Aim of the exercise:
Whenever a line of the listing contains the string "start", return that line.

Records to process:
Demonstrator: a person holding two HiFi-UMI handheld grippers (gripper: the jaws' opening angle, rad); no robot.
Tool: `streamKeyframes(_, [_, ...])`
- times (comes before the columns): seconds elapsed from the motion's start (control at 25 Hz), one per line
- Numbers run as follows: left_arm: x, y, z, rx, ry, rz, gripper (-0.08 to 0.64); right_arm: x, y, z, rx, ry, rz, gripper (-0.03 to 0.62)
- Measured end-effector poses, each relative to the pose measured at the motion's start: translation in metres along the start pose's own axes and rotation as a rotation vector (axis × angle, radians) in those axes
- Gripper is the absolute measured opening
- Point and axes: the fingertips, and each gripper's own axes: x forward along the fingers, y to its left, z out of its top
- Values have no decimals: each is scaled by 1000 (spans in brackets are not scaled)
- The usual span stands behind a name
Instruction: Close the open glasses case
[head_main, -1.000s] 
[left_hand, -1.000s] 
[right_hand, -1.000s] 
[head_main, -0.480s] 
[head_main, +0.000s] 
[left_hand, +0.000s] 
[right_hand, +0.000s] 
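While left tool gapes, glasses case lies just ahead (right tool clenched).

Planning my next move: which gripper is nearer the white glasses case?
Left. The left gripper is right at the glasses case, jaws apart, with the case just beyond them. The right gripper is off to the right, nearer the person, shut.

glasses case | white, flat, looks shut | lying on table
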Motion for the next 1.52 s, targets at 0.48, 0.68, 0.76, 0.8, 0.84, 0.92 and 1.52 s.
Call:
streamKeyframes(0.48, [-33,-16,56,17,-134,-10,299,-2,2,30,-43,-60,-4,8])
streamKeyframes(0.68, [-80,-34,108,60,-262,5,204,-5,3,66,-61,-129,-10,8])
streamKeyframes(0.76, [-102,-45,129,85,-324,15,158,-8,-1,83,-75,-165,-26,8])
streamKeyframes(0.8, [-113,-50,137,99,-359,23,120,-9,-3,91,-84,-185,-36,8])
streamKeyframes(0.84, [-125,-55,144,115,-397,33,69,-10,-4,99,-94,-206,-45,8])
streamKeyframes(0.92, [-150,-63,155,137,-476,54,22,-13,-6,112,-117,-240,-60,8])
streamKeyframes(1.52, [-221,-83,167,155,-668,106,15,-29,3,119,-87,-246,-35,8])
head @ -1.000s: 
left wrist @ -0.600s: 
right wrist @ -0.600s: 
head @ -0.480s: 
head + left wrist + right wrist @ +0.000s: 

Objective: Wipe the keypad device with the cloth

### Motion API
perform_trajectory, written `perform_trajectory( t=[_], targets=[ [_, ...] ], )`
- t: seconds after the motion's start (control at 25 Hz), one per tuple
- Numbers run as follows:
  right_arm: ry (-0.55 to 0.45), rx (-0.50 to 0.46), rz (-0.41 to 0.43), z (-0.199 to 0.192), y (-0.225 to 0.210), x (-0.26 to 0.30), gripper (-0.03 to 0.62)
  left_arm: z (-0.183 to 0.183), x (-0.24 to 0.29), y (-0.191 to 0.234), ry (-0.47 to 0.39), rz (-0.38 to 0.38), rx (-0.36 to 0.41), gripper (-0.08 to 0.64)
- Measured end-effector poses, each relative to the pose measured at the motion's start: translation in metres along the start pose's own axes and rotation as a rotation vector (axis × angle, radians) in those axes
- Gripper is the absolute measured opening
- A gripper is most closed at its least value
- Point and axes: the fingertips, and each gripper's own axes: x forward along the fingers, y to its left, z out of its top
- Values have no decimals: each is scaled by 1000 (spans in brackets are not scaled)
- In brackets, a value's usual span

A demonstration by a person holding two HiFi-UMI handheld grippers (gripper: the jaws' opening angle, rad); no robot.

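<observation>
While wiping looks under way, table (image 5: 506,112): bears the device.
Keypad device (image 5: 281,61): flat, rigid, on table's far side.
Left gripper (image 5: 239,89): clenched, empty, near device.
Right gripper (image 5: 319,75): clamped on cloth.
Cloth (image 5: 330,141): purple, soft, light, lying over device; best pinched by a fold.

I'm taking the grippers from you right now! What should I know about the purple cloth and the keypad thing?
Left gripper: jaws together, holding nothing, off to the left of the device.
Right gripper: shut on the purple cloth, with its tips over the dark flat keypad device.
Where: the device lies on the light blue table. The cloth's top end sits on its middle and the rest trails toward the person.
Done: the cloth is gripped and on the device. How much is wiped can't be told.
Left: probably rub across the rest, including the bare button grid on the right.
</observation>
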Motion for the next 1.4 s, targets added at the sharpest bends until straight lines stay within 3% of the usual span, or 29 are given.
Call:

Your response:
- times (comes before the columns): seconds elapsed from the motion's start (control at 25 Hz), one per line
- Measured end-effector poses, each relative to the pose measured at the motion's start: translation in metres along the start pose's own axes and rotation as a rotation vector (axis × angle, radians) in those axes
- t: seconds after the motion's start (control at 25 Hz), one per tuple
- Measured end-effector poses, each relative to the pose measured at the motion's start: translation in metres along the start pose's own axes and rotation as a rotation vector (axis × angle, radians) in those axes

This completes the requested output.